▶ [Task goal]:
Below are lines of data, and only some are wanted. Please repeat exactly those from the line that has "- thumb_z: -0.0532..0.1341" through the line that has "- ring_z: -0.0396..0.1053".

= = = = = = =

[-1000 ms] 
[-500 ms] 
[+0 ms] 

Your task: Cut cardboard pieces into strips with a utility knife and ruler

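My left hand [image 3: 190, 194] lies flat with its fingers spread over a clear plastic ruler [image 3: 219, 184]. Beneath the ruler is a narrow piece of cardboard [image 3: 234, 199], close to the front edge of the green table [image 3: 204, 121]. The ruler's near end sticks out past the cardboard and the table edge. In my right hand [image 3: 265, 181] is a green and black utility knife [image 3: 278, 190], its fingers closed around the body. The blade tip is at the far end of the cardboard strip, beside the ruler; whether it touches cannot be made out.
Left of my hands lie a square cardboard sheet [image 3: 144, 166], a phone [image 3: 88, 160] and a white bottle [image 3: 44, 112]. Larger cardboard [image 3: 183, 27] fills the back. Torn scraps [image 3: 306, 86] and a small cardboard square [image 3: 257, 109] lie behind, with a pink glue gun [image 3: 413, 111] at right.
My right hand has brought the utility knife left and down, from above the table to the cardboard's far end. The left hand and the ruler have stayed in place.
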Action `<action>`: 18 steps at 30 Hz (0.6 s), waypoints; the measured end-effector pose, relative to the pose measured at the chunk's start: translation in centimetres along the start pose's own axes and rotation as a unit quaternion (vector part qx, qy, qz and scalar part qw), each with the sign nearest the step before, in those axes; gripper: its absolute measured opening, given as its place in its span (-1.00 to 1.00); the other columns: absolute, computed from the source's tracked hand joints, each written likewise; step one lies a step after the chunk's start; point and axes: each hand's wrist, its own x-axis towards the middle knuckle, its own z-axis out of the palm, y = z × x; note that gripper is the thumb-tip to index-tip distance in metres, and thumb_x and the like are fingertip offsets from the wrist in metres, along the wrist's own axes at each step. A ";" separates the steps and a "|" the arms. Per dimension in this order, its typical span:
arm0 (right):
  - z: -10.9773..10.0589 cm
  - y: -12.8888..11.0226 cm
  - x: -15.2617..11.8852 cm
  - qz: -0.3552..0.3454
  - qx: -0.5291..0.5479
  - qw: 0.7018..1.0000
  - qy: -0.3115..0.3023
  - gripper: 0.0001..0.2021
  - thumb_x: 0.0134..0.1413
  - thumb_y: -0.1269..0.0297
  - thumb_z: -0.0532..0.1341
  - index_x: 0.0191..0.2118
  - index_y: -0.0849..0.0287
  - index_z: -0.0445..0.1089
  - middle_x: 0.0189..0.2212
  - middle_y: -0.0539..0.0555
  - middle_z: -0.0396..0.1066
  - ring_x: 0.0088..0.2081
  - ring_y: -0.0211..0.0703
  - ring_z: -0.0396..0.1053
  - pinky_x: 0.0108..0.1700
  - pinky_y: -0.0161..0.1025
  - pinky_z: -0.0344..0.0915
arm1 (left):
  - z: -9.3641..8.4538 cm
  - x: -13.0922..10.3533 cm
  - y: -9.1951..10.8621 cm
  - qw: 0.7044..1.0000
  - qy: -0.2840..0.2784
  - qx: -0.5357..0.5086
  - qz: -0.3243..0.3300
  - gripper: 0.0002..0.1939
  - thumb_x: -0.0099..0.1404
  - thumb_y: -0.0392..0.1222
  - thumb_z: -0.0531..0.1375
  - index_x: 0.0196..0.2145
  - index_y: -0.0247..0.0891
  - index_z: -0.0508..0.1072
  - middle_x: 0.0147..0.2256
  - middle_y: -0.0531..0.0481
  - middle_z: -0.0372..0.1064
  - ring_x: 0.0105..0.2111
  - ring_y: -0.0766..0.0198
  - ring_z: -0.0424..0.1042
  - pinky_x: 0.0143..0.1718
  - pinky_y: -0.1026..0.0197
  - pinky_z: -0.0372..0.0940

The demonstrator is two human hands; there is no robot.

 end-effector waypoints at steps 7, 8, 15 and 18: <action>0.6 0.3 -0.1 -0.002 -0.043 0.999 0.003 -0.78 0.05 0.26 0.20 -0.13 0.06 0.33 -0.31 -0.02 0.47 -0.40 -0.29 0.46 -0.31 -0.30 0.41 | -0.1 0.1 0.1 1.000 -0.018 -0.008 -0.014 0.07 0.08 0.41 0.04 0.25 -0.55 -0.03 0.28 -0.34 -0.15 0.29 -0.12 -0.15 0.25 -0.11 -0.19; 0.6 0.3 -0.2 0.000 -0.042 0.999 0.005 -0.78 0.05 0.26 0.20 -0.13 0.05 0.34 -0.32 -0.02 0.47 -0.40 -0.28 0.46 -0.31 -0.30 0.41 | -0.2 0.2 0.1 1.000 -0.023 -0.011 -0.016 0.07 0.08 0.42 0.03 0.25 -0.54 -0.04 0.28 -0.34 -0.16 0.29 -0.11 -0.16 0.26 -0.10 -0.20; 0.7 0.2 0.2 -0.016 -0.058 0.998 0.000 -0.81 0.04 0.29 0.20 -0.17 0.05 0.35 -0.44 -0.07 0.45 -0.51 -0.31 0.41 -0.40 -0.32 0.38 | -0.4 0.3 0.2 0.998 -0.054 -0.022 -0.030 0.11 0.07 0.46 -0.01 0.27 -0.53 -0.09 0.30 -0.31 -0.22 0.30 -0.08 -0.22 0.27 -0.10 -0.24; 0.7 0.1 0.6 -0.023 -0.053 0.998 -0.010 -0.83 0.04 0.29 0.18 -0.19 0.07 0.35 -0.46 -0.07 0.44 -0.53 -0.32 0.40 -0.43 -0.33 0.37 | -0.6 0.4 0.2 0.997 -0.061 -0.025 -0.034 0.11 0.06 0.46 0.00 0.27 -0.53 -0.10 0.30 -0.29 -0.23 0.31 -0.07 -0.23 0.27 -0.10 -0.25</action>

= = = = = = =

▶ [Output]:
  - thumb_z: -0.0532..0.1341
  - index_x: 0.0191..0.2118
  - index_y: -0.0849..0.0287
  - index_z: -0.0445..0.1089
  - middle_x: 0.0189..0.2212
  - middle_y: -0.0539..0.0555
  - middle_z: -0.0396..0.1066
  - ring_x: 0.0088..0.2081
  - ring_y: -0.0211..0.0703
  - ring_z: -0.0396..0.1053

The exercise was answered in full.